Zum ersten Mal seit 50 Jahren sind Rechtspopulisten im bayerischen Landtag vertreten. Das bietet auch eine Chance: Der Parlamentarismus kann die AfD enttarnen und deutlich machen, welch menschenverachtende Ansichten die vermeintlichen Kümmerer vertreten.

Kommentar von Katja Auer

Nein, es ist keine Überraschung dass die AfD nun tatsächlich in den Landtag einzieht, die Demoskopen haben es prophezeit und die Stimmung in der Bevölkerung ohnehin. Dass es nun den Hochrechnungen zufolge gut zehn Prozent geworden sind, also weniger als in den jüngsten Umfragen, mögen viele als Erleichterung empfinden, einen enormen Zuspruch hat die Partei dennoch. So groß ist die Unzufriedenheit bei einem Teil der Wähler, dass die Hetze der AfD auf fruchtbaren Boden fällt.

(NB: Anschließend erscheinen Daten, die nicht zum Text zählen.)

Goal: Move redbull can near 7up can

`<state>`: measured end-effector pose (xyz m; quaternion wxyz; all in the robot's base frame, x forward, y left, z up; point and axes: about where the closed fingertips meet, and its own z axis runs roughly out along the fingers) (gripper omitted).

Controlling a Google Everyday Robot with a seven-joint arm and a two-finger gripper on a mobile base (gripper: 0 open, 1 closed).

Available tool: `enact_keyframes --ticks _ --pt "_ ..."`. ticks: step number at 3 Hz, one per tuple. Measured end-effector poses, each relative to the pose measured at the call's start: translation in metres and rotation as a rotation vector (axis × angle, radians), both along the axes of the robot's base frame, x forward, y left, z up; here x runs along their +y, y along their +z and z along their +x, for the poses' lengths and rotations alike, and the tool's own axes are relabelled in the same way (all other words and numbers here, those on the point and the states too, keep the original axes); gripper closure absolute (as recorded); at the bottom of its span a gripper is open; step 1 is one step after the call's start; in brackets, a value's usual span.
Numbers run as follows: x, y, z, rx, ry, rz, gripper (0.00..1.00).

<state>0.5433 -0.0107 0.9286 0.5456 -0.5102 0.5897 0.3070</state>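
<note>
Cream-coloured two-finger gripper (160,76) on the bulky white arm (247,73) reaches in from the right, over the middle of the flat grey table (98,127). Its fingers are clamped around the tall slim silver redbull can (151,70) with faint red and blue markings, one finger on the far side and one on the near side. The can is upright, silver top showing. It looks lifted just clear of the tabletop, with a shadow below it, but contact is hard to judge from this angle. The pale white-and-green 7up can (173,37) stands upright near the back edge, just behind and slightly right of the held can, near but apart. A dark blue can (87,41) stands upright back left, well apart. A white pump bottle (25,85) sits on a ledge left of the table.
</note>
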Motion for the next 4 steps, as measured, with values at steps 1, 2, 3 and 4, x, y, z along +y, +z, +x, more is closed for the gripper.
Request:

Die historische Dimension dieser Wahlentscheidung ist allerdings etwas aus dem Blick geraten, eben weil sie sich schon so lange abzeichnete. Im Bundestag sitzt die AfD längst, in den allermeisten Landtagen ohnehin, in zwei Wochen werden sie die Liste bei der Landtagswahl in Hessen mutmaßlich komplettieren.

Es ist zum ersten Mal seit 50 Jahren, dass Rechtspopulisten im bayerischen Parlament vertreten sind. Seit die NPD von 1966 an - mit damals 7,4 Prozent - für vier Jahre im Landtag saß, war das nicht mehr der Fall. Die Republikaner scheiterten 1990 knapp. Damals war es der CSU noch gelungen, ihren Schirm so weit über das Volk zu spannen, dass sich sowohl sehr Konservative mit Hang nach rechts als auch Liberale darunter sammeln konnten. Das ist dieses Mal grandios gescheitert, beim Ruck nach rechts verlor die CSU die Wähler in der Mitte, beim Zurückrutschen nahm sie die nicht wieder mit, die zuvor an die AfD verloren gegangen waren. Mit diesem Irrlichtern hat die CSU massiv zum Erfolg der AfD beigetragen.

Freilich dürfen die Wähler der AfD nicht kollektiv als Rechtsradikale diskreditiert werden. Dass sich aber unter den Kandidaten und Funktionären der Partei auch Leute befinden, die nicht einfach konservative, sondern schlicht rechtsextremistische Haltungen vertreten, das gehört zur Wahrheit. Diese zu demaskieren, das wird Aufgabe des neuen Parlaments sein.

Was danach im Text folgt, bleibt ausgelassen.